Entries are number of positive samples of each sample type, followed by percentage of all samples of that type, followed by (in next row) percentage of samples of that type in positive cases†.

^†

Cases with at least one positive ELISA or RT-rtPCR sample (i.e., cases with confirmed or suspect botulism diagnoses).

^‡

Sera, bloods or plasma; 4 vitreous humor; 1 body cavity fluid; 1 pericardial fluid.

^§

Sera, bloods or plasma; 2 vitreous humor; 2 pericardial fluid.

^¦

Samples positive in at least one of the assays. Number of positive samples in each category is followed by percentage of the positive samples in parentheses.
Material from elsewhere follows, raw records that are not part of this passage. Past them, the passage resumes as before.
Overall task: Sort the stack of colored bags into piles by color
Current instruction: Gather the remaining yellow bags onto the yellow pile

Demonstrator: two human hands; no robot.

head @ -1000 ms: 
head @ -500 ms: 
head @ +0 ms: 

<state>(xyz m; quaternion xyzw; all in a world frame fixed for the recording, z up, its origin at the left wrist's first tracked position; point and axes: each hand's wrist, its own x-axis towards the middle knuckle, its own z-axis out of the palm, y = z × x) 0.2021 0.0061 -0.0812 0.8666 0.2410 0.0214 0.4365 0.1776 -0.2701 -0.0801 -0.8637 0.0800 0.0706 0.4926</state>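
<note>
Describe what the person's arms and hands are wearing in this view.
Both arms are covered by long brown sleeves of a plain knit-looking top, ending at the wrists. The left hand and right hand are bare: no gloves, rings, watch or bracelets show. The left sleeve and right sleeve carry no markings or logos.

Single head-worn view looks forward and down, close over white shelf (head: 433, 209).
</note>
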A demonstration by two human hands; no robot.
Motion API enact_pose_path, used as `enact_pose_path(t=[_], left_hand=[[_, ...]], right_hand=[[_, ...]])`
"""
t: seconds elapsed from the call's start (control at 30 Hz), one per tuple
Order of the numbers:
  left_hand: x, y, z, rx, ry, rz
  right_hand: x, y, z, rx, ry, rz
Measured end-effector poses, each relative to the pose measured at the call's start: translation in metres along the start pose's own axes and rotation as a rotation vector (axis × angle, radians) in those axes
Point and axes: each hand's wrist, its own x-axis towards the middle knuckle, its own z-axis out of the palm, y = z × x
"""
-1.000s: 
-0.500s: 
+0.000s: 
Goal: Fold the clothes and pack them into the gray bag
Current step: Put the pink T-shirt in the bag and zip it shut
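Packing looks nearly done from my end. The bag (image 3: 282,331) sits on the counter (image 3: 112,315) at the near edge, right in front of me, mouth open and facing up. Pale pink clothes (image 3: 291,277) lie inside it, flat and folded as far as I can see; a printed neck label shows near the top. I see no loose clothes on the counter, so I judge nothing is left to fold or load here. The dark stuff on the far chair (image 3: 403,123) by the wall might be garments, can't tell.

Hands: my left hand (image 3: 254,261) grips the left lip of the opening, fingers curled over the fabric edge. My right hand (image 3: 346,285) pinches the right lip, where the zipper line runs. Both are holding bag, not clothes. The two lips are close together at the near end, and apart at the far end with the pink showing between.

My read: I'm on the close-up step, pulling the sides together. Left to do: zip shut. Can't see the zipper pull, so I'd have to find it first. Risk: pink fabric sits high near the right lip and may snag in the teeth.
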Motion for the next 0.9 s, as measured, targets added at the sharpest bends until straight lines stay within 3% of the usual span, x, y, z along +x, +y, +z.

In positive cases, samples of gastrointestinal tract contents from the upper end of the tract appeared to be more frequently positive with the C toxin gene RT-rtPCR (contents of gizzards + proventriculus + stomach: 41% positive, n = 42) than samples from the lower end (contents of “gut” + duodenum + small and large intestines + feces: 32%, n = 134) but this was not statistically significant. There was little difference in the frequency of positive results along the gastrointestinal tract by ELISA (upper end 21%, n = 42, vs. lower end 20%, n = 134).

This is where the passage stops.